An apple (NASDAQ: AAPL) has recently set a new record, but not for a good reason. I believe this is a huge sign for investors to pay attention to in 2025 as it could lead to a retreat for the stock price.

Apple has long been among the top consumer brands. Its iPhones are in the hands of the majority of smartphone users in the US, who also wear Apple watches and AirPods, and use Apple computers. Although Apple has been dominating for some time, it appears to have peaked.

Apple has not released meaningful new products or technology for some time, which has caused the company to become fairly stagnant. iPhone sales, the company's largest segment by revenue, have not grown rapidly in some time.

A year

Revenue Q4 iPhone

YOY Growth

2024

$46.2 billion

5.5%

2023

$43.8 billion

2.8%

2022

$42.6 billion

9.5%

Data source: Apple. Note: Q4 ends around 30 September but it is different every year.

Mid single digit percentage revenue growth is a key indicator that a company has reached maturity. This growth rate is unlikely to change unless Apple launches a new product or hits its prices. However, the company is trading as if its revenue is growing at a mid-20% pace or more.

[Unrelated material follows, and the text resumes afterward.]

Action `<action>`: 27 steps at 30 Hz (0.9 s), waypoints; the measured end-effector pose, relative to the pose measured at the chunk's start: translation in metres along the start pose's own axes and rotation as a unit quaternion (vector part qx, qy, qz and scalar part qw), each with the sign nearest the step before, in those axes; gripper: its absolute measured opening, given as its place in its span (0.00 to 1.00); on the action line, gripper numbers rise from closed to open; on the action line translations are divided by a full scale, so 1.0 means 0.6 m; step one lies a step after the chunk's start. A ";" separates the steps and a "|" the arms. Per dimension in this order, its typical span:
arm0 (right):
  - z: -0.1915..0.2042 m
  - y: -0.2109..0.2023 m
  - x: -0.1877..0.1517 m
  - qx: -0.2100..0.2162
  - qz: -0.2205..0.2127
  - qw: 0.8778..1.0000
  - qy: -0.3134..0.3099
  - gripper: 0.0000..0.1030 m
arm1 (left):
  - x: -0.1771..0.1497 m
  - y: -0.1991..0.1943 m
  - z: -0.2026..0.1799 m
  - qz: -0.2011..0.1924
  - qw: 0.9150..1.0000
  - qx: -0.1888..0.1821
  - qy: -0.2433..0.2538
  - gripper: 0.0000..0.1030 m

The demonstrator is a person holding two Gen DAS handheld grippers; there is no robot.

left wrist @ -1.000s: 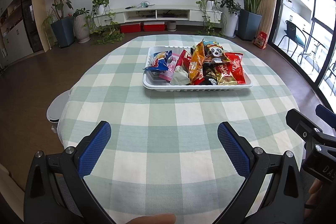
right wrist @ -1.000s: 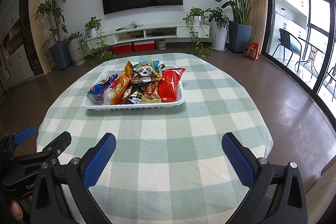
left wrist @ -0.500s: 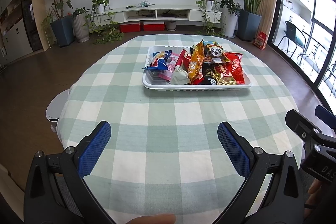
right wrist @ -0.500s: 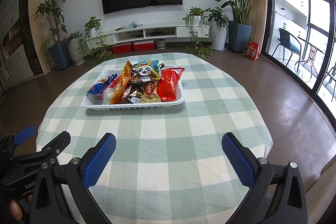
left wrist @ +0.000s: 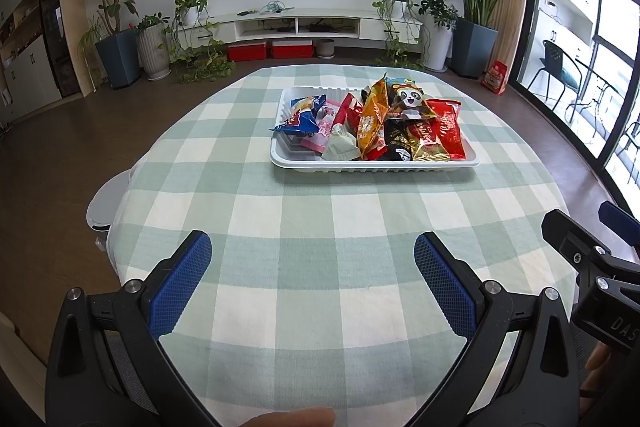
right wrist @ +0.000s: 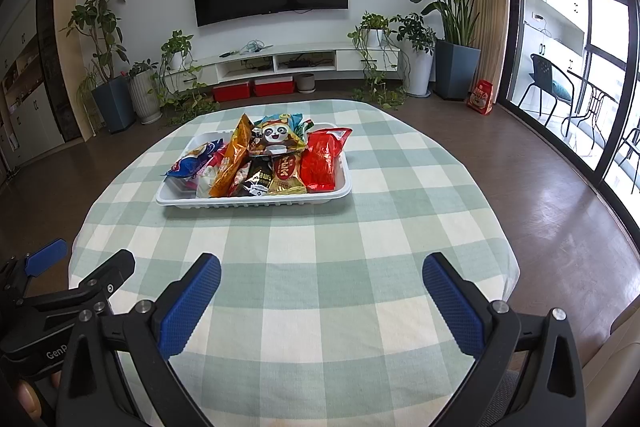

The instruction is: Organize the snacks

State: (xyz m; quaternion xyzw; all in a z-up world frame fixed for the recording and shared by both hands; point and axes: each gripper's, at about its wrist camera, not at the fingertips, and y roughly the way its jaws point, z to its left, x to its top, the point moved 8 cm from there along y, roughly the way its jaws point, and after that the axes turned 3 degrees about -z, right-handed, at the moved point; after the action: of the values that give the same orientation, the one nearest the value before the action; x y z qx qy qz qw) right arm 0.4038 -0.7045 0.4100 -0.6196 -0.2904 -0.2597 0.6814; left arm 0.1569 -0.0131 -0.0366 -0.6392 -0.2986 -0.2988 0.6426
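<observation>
Left gripper (left wrist: 312, 269) and right gripper (right wrist: 322, 283) hover over the near edge of the checked tablecloth (left wrist: 320, 235), jaws spread wide, holding nothing. The white tray (right wrist: 256, 201) of snack packets (right wrist: 276, 159) sits further off, well apart from both.

Hidden and cut-off parts

The lower snack packets (right wrist: 256, 181) in the tray (left wrist: 372, 165) are covered by those piled on top, and their print is too small to be read. The right gripper (left wrist: 600, 259) is cut off by the left view's edge.
</observation>
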 end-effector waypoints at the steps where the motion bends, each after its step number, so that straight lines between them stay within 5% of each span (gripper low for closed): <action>1: 0.000 0.000 0.000 0.000 0.000 1.000 0.000 1.00 | 0.001 0.000 0.003 0.000 1.000 0.000 0.000 1.00; 27: 0.000 -0.004 0.002 0.000 0.001 1.000 0.000 1.00 | -0.001 0.000 -0.002 0.001 1.000 -0.001 -0.001 1.00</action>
State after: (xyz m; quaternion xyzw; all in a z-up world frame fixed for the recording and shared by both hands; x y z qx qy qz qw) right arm 0.4032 -0.7048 0.4125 -0.6202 -0.2898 -0.2586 0.6815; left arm 0.1562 -0.0142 -0.0370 -0.6409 -0.2980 -0.2977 0.6418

Apple stock has now reached a decade-high valuation level even though it hasn't shown much growth. Although Apple stock traded for a higher price-to-earnings (P/E) ratio. than during its lifetime as a public company, this is the first time it has traded this high in its modern state (when iPhone sales are a significant portion of its revenue).

AAPL PE Ratio Chart
AAPL PE Ratio data from YCharts

I've also overlaid Apple's revenue growth rate to show that Apple was valued at around 40 times trailing earnings last time, its revenue was growing at more than 50% year over year. With Apple's revenue now growing at a much slower rate, this valuation seems to be going against the grain because it won't be able to grow its way into a more reasonable price tag.

As a result, Apple will likely return to a more historical normal pricing level through a price decline.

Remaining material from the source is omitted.